- _What is expected_: Your reply should be only the number of lines in the records that contain the word "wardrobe".

- _Input material_:
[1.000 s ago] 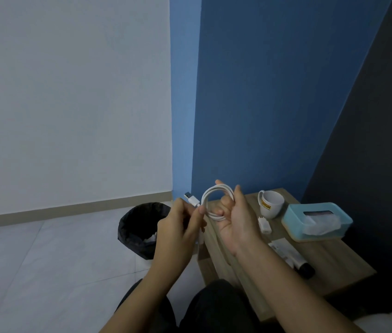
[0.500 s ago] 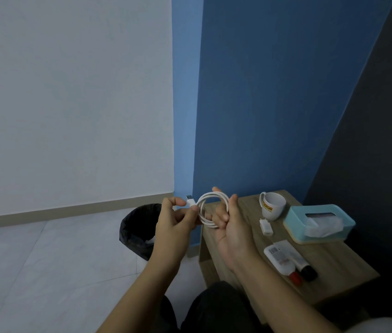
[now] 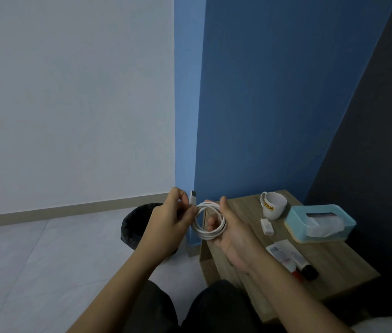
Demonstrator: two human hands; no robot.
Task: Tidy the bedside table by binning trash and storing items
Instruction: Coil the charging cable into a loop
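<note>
a black bin is seen on the floor at left. the plug end of a white cable is pinched by the left hand. its coil is gripped by the right hand, above the near-left corner of the bedside table. a charger, mug and tissue box are set further right on the table.
</note>
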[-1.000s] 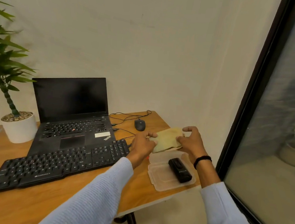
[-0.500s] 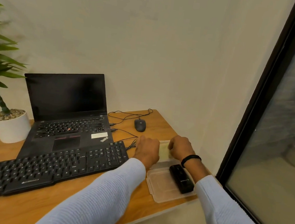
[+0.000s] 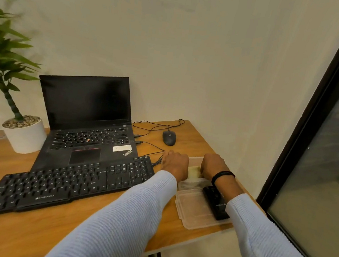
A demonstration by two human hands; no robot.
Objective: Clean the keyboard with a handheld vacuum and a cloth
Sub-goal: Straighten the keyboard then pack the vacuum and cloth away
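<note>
At the desk's (image 3: 47,230) right edge the cloth (image 3: 194,171) is flanked by the left hand (image 3: 175,164) and right hand (image 3: 213,165), fingers curled under (whether it is gripped cannot be told)

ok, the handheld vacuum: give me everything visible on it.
The handheld vacuum is a black boxy unit, plastic by its look, with pale lettering too small to read. It lies flat along the right side of a clear plastic lid at the table's right edge. Neither hand holds it; the right forearm crosses above and hides its far end.
</note>
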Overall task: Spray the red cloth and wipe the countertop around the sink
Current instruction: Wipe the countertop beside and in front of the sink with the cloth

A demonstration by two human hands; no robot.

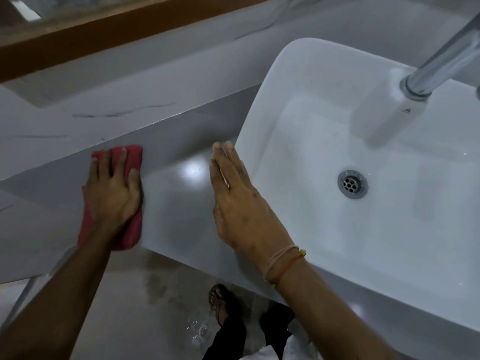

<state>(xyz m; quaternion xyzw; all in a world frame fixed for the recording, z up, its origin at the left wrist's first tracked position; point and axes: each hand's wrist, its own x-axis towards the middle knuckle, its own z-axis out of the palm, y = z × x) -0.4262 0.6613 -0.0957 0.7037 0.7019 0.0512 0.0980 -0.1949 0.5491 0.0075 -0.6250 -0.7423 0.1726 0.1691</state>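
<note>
The red cloth (133, 162) lies flat on the grey countertop (181, 203), left of the white rectangular sink (259, 105). My left hand (111, 188) presses down on the cloth with fingers spread, covering its middle. My right hand (239, 196) rests flat on the countertop, fingers together and straight, right beside the sink's left rim and holding nothing. No spray bottle is in view.
A chrome tap (441, 61) reaches over the basin from the upper right, above the drain (352, 183). A marble-patterned backsplash (78, 126) rises behind the counter under a brown mirror frame (104, 29). Below the counter's front edge are wet floor tiles (155, 307) and my sandalled foot (219, 300).
</note>
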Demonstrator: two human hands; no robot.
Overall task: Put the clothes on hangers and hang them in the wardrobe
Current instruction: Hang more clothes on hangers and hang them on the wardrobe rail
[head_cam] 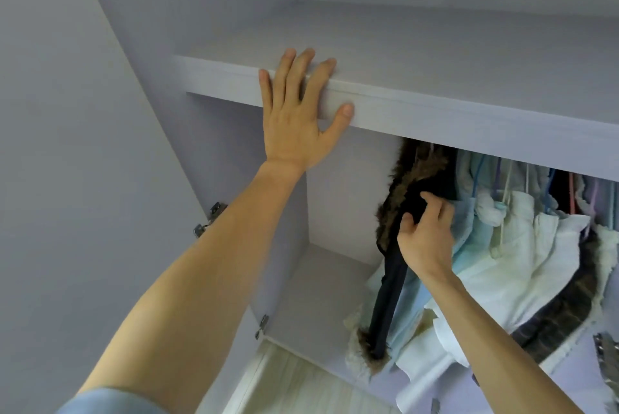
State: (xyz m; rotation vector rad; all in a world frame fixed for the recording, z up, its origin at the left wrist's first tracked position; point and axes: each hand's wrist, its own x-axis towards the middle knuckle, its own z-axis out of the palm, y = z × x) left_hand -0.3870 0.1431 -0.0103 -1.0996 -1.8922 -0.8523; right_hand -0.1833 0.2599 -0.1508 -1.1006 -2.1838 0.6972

- _Answer space_: 2